TASK STATEMENT:
Return the following data exactly, with all pictures left out.

= Beginning of Section =

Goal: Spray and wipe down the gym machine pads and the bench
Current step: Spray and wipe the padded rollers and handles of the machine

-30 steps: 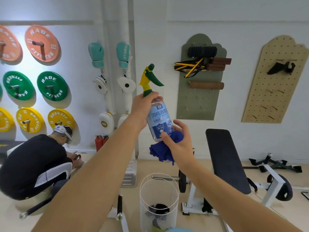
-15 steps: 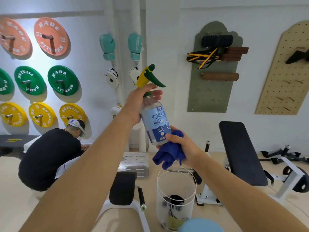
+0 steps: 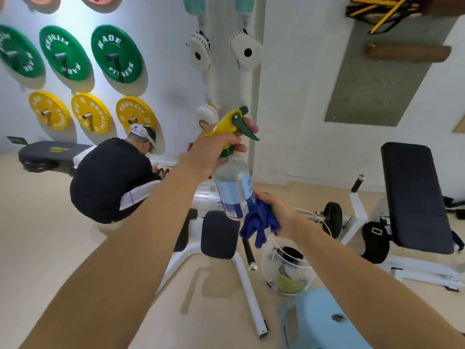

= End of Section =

ANSWER:
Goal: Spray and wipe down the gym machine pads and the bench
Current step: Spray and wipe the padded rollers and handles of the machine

-30 steps: 
-15 steps: 
+0 steps: 

No more work remains in this exercise.